Rawls (dalam Justice as Fairness)

Dalam teori keadilan John Rawls juga mengusung konsep primary goods dan moral powers yang merupakan fondasi normatif dalam merumuskan prinsip keadilan distributif yang adil dan rasional. Primary goods merupakan segala sesuatu yang dibutuhkan oleh individu, ini terlepas dari tujuan hidup mereka untuk menjalankan rencana hidup secara efektif, termasuk juga di dalamnya hak-hak dasar, kebebasan, pendapatan, kesempatan, serta rasa hormat terhadap diri sendiri . Sedangkan moral powers mengacu pada dua kapasitas utama yang dimiliki setiap warga negara, yaitu pertama adalah kapasitas untuk memiliki, mengevaluasi, dan merevisi konsepsi tentang kebaikan. Kedua adalah kapasitas untuk memiliki rasa keadilan dan bertindak sesuai dengan moral yang baik . Rawls menegaskan bahwa keadilan sosial harus memastikan terpenuhinya primary goods agar individu dapat mengembangkan kedua kapasitas moral tersebut secara penuh. Dalam konteks yang sama keadilan Rawlsian bersifat person-based atau mengutamakan pengakuan atas otonomi moral dan kapasitas reflektif individu dalam struktur masyarakat yang adil. Hubungan antara primary goods dan moral powers ini akan menjadi inti dari desain institusi demokratis yang tidak hanya menjamin hak, namun juga mengembangkan potensi etis setiap warga negara.

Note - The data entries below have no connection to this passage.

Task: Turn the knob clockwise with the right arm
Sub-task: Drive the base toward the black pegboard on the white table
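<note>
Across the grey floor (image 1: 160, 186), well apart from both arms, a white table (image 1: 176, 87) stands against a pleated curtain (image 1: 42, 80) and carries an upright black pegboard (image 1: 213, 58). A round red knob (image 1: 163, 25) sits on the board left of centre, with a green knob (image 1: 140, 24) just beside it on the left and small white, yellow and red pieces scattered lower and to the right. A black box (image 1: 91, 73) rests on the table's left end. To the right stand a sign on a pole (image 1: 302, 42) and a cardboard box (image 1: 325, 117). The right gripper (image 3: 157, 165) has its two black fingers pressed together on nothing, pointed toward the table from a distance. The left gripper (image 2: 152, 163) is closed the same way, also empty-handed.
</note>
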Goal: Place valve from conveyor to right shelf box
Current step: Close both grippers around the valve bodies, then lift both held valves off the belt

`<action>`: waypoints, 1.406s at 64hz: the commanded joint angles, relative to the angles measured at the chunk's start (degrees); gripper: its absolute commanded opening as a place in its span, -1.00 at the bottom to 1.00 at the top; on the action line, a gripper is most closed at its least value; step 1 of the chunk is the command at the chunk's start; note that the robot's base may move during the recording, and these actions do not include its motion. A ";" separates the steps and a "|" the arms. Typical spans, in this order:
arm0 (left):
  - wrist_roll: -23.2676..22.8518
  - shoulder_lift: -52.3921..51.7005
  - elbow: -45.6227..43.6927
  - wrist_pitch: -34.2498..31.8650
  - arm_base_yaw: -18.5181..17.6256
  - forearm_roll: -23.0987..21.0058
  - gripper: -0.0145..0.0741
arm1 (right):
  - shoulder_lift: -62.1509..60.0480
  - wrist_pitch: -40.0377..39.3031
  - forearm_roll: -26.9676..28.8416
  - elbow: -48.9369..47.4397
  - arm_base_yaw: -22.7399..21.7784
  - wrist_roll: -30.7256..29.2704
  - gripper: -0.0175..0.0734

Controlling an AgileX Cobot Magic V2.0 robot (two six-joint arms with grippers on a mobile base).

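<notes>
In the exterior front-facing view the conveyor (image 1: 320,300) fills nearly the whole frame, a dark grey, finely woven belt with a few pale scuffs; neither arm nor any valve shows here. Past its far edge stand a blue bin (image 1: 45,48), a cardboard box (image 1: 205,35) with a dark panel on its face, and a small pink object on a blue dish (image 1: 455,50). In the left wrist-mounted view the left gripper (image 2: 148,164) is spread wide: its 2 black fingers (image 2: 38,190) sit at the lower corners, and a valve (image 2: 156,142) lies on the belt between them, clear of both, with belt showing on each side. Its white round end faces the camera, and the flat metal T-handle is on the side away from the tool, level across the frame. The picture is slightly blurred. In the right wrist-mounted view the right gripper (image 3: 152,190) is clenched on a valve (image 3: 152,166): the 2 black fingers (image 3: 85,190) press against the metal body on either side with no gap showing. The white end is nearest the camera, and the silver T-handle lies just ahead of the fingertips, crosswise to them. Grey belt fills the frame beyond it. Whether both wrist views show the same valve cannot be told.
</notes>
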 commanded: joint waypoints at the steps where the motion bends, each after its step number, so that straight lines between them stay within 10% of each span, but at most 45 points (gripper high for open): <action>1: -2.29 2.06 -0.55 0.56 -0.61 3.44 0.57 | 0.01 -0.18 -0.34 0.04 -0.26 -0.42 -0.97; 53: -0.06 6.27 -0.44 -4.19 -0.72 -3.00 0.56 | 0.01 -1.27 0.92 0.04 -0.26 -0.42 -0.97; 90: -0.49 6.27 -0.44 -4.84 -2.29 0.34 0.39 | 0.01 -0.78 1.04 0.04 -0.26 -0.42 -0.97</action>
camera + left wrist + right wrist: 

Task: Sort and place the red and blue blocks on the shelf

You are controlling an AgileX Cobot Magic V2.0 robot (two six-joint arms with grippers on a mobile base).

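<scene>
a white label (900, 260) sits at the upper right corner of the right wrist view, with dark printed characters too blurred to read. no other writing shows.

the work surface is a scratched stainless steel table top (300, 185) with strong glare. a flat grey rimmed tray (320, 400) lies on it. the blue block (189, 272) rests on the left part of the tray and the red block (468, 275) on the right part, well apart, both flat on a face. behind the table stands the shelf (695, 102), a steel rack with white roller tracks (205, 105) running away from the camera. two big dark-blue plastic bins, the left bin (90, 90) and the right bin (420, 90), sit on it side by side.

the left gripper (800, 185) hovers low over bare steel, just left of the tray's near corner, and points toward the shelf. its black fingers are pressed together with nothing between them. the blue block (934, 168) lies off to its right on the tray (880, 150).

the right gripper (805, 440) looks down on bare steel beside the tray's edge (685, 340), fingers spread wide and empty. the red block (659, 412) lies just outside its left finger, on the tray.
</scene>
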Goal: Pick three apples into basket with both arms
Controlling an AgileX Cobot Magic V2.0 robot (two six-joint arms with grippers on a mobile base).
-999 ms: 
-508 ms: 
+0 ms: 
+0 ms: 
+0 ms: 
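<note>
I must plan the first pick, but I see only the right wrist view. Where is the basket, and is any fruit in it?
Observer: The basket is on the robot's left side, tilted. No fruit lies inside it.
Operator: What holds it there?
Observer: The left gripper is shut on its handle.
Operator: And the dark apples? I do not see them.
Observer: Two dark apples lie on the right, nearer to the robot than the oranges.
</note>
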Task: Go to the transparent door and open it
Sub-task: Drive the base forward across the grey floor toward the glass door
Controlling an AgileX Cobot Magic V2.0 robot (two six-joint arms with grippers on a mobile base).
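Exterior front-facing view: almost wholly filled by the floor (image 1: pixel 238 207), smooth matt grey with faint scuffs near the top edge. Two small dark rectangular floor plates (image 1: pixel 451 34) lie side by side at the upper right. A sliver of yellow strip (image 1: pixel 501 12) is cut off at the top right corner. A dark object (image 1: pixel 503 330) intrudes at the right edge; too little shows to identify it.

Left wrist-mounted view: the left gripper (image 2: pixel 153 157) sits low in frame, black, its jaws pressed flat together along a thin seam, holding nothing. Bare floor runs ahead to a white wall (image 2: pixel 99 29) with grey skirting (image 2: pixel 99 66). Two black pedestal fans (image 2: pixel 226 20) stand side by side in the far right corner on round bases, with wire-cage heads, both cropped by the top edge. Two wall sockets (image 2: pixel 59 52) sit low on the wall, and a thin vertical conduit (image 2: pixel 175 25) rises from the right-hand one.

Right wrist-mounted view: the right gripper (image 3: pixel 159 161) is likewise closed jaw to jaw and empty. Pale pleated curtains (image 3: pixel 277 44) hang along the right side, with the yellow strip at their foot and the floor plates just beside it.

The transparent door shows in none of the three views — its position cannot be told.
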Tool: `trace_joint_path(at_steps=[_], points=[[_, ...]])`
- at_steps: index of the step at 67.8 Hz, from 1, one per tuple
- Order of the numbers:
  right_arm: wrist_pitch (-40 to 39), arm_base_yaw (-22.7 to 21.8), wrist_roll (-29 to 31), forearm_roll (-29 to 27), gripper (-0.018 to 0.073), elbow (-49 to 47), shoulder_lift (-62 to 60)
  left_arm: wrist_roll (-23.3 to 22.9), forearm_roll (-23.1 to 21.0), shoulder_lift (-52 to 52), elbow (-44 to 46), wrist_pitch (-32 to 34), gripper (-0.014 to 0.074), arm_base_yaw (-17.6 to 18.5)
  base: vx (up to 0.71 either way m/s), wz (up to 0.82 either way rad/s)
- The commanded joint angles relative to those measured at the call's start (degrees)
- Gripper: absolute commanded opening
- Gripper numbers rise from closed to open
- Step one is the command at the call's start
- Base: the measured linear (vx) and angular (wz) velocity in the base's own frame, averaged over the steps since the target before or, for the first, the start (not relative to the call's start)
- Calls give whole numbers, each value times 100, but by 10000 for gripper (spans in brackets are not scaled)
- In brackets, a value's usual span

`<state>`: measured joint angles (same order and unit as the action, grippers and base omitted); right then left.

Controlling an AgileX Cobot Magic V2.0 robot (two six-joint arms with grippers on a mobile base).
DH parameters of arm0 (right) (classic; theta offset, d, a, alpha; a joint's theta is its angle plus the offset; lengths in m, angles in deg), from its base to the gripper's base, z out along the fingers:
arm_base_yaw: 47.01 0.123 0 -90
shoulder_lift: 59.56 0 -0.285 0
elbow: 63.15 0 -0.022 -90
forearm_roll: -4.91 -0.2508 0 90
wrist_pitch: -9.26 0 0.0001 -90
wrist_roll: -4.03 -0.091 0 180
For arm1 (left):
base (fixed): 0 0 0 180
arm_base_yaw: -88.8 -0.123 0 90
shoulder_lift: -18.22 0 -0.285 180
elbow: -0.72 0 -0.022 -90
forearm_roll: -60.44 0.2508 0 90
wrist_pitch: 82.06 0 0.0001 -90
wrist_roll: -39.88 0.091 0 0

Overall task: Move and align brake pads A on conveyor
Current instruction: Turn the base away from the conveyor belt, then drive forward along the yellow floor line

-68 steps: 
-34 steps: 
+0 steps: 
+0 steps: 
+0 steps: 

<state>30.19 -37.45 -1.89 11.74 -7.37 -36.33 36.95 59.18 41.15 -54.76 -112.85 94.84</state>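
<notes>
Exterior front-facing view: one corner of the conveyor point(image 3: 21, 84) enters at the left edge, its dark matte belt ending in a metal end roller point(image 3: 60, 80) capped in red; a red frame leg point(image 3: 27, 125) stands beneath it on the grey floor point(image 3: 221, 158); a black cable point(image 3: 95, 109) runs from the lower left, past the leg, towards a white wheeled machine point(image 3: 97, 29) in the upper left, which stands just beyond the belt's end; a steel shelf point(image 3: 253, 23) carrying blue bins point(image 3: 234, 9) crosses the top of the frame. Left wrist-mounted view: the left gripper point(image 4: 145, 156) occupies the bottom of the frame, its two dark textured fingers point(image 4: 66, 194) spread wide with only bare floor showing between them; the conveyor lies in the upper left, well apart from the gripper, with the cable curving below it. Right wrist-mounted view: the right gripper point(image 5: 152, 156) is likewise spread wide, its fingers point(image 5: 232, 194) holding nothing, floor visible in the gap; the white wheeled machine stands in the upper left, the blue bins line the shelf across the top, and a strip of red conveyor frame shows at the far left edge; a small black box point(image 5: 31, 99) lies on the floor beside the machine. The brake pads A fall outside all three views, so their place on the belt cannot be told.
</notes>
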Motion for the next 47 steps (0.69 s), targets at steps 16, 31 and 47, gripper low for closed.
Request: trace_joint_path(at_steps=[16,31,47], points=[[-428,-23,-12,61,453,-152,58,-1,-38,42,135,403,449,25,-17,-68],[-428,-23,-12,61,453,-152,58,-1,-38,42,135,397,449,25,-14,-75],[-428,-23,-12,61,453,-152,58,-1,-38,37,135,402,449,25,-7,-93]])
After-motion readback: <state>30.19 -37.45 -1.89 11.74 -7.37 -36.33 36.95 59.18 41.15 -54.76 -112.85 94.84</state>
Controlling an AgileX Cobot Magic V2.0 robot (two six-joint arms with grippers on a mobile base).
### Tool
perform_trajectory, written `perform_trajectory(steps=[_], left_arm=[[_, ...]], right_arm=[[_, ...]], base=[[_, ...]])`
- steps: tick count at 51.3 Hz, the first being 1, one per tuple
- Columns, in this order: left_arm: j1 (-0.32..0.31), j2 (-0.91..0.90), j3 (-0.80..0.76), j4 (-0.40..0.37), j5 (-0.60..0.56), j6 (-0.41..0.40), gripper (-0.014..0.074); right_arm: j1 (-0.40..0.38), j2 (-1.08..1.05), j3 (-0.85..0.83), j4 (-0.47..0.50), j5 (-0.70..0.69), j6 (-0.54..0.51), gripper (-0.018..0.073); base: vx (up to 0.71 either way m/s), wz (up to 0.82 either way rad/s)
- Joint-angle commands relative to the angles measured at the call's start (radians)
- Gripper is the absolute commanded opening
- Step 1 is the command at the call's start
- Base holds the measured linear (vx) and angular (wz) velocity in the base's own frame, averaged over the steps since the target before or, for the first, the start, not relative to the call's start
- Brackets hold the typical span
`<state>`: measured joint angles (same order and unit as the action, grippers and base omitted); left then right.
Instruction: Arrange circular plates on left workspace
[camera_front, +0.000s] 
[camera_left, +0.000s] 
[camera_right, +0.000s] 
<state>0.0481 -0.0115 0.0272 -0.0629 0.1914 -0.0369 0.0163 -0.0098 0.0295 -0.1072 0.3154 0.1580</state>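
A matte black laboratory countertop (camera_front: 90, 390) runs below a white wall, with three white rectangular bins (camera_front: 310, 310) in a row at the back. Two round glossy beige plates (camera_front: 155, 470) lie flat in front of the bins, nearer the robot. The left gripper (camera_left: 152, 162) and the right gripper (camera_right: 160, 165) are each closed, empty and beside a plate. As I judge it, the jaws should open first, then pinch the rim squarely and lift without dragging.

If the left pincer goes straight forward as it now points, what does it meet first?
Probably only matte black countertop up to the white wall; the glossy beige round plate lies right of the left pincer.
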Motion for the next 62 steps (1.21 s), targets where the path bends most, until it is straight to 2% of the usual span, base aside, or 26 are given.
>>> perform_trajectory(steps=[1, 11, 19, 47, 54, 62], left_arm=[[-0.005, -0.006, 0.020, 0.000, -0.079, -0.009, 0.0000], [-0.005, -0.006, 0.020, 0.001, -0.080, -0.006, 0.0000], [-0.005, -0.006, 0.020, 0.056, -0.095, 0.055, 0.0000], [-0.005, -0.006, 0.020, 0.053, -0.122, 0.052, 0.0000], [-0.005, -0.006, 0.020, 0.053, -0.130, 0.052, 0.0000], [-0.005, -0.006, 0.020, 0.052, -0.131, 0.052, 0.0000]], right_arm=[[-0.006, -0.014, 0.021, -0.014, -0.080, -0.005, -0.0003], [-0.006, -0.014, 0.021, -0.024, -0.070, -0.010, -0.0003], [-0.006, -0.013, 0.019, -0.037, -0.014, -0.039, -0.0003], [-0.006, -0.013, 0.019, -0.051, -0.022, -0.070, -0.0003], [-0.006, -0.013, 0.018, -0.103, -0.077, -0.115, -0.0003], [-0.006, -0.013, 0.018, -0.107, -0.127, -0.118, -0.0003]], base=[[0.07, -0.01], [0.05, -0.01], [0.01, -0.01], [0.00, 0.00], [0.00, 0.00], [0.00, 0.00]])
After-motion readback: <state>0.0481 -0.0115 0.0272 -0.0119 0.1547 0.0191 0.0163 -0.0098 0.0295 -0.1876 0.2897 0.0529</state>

Jika RUU Cipta Kerja ini dianalisis lenih dalam menggunakan kerangka Justice as Fairness dari John Rawls, maka UU Cipta Kerja No. 6 Tahun 2023 secara substansial belum mencerminkan prinsip keadilan yang inklusif. Dalam A Theory of Justice, Rawls menyatakan bahwa keadilan harus ditegakkan melalui dua prinsip utama, yaitu equal liberty principle dan difference principle. Prinsip pertama menekankan bahwa setiap individu berhak atas kebebasan dasar yang setara, sedangkan prinsip kedua membolehkan ketimpangan sosial dan ekonomi hanya jika memberikan keuntungan terbesar bagi kelompok yang paling tidak beruntung . Dalam konteks RUU Cipta Kerja, pasal-pasal yang menghapus atau mengubah perlindungan pekerja seperti penghapusan pasal mengenai upah minimum pada pasal 91 UU Ketenagakerjaan, fleksibilitas kontrak kerja pasal 59, dan juga ambiguitas soal waktu kerja pasal 77 ini bertentangan sekali dengan semangat difference principle, ini secara sederhana dapat memperlemah posisi kelompok yang paling rentan, yaitu para buruh dan pekerja tidak tetap di Indonesia.

Perspektif Elite

Peran elite politik dalam perumusan serta  pengesahan Undang-Undang Cipta Kerja tahun 2023 ini memperlihatkan dominasi segelintir aktor terorganisir yang secara sistematis mengendalikan proses legislasi demi mempertahankan dan juga memperluas pengaruh politik dan ekonomi mereka. Mengacu pada teori Mosca bahwa minoritas yang terorganisir, yaitu elite politik dan birokrasi eksekutif yang mengesahkan UU ini melalui pendekatan omnibus law yang sangat minim partisipasi publik dan transparansi. Hal tersebut menjadikan lembaga legislatif hanya sebagai instrumen legitimasi formal tanpa adanya kontrol yang kuat atau substantif . Pareto juga menjelaskan bahwa elite menggunakan kapasitas superior mereka, baik itu di dalam hal akses sumber daya maupun jaringan politik untuk menekankan substansi undang-undang melalui kontrol saluran formal serta informal sehingga publik tidak diikutsertakan secara bermakna.

Draf UU dibuat secara cepat oleh lembaga eksekutif yang kemudian disahkan oleh DPR yang sebagian besar pro terhadap keputusan pemerintah, tanpa membuka ruang konsultasi publik yang layak. Ketika Mahkamah Konstitusi menegur melalui putusan inkonstitusional bersyarat, justru elite merespon dengan menerbitkan Perppu No. 2 Tahun 2022, yang menegaskan kembali prioritas elite dalam rangka pengamanan kepentingan ekonomi korporasi besar, bukan untuk memperbaiki legislasi inklusif . Secara menyeluruh proses ini menunjukkan fenomena oligarki yang dijelaskan oleh Mosca dan Pareto, di mana kekuasaan hukum digunakan sebagai instrumen otoriter untuk menjaga kepentingan kelompok kecil saja dan bukan untuk menegakkan prinsip demokrasi deliberatif dan akuntabilitas publik.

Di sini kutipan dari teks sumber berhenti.